В этот момент я почувствовал странное присутствие. Это не был Слейтер и не был Враг. Это было нечто более древнее и безличное — сама Пустота, заглянувшая в мою комнату, чтобы проверить, достаточно ли я усвоил урок. Она не имела голоса, но её послание было ясным: «Ты видел слишком много, смертный. Теперь ты принадлежишь нам». Я осознал, что отныне каждый мой сон будет путешествием в те бездны, которые я так неосмотрительно исследовал. Стена сна больше не была для меня преградой; она стала мембраной, через которую холод межзвёздного пространства будет вечно просачиваться в мою жизнь.

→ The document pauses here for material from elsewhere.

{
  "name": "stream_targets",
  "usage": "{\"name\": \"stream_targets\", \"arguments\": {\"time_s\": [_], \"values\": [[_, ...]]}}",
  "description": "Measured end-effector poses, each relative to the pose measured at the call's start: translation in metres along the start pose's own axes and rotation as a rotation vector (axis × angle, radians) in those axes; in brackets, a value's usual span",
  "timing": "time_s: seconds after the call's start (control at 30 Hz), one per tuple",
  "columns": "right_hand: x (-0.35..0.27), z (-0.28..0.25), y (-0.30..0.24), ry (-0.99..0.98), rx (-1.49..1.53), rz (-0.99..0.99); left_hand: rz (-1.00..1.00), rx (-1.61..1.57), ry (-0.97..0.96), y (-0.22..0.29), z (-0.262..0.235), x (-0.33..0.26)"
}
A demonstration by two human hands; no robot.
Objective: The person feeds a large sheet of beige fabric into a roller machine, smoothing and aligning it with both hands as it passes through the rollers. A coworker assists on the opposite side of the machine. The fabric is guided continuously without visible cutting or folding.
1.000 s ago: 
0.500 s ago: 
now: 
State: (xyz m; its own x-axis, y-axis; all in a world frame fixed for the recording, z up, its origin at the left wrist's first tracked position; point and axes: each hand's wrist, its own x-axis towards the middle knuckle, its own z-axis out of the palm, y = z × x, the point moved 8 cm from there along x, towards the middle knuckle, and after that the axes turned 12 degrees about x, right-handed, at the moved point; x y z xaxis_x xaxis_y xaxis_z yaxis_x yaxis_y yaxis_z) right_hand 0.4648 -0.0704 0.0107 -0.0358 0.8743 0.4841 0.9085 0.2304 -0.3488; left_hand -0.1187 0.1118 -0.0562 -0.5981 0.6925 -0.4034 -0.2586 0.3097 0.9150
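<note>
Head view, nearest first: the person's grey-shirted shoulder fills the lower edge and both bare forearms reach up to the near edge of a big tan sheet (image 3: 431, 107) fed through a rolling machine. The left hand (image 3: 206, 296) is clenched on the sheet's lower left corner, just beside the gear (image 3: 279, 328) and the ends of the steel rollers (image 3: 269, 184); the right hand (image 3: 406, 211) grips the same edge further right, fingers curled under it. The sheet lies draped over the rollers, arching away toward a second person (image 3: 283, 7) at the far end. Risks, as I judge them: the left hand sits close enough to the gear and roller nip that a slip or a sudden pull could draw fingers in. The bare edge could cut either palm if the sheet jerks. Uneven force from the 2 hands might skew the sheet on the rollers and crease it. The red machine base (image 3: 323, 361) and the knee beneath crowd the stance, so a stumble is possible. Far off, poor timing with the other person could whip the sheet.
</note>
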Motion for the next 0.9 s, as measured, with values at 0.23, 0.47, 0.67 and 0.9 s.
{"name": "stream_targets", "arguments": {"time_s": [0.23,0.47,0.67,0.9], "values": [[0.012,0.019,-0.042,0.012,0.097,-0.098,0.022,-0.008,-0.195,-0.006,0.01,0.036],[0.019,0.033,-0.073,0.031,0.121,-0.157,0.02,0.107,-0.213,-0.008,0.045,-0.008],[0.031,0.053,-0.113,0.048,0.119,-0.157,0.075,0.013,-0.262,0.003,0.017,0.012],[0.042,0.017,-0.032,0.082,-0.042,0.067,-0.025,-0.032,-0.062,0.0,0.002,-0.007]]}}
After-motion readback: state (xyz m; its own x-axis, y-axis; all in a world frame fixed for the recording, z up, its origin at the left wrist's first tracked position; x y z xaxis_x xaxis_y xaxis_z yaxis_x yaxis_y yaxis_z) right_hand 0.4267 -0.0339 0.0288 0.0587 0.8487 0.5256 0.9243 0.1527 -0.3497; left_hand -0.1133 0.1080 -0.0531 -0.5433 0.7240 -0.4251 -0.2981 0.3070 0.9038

Я посмотрел на часы. Пять минут шестого. Официальное время смерти Джо Слейтера. Для мира он перестал существовать. Для космоса он только начал свой путь. А для меня он стал вечным напоминанием о том, что мы — лишь искры, брошенные в бездну, чтобы на мгновение осветить её ужасающее величие. Всё, что мы любим, и всё, что мы ненавидим, — лишь тени на стене пещеры, в которой мы заперты от рождения до смерти. И только во сне, в редкие мгновения метафизического прорыва, мы можем увидеть пламя, которое отбрасывает эти тени.

Я накрыл тело Слейтера простынёй, скрывая его умиротворённое лицо от холодного утреннего света. В его чертах больше не было ничего человеческого; это была чистая геометрия освобождённого духа. Я вышел из палаты, запер дверь и пошёл по длинному, гулкому коридору лечебницы. Каждый мой шаг отдавался эхом в пустоте моего сердца. Я шёл навстречу новому дню, зная, что этот день — лишь ещё одна страница в книге моего пленения. Но где-то там, за завесой облаков, за короной Альдебарана и туманностями Ориона, мой странный пациент теперь мчался сквозь вечность, свободный от веса и боли, навстречу своему истинному предназначению.

А мир вокруг меня продолжал своё бессмысленное вращение. Птицы за окном начали свою утреннюю песнь, люди просыпались, чтобы снова погрузиться в суету своих мелких дел. Но я знал истину. Я видел изнанку бытия. И в этом знании был мой триумф и моё окончательное проклятие. Мы странники в ночи, и наш путь освещён лишь призрачным светом далёких звёзд, которые, возможно, уже давно погасли. Но даже этот призрачный свет был ценнее всей тверди земной.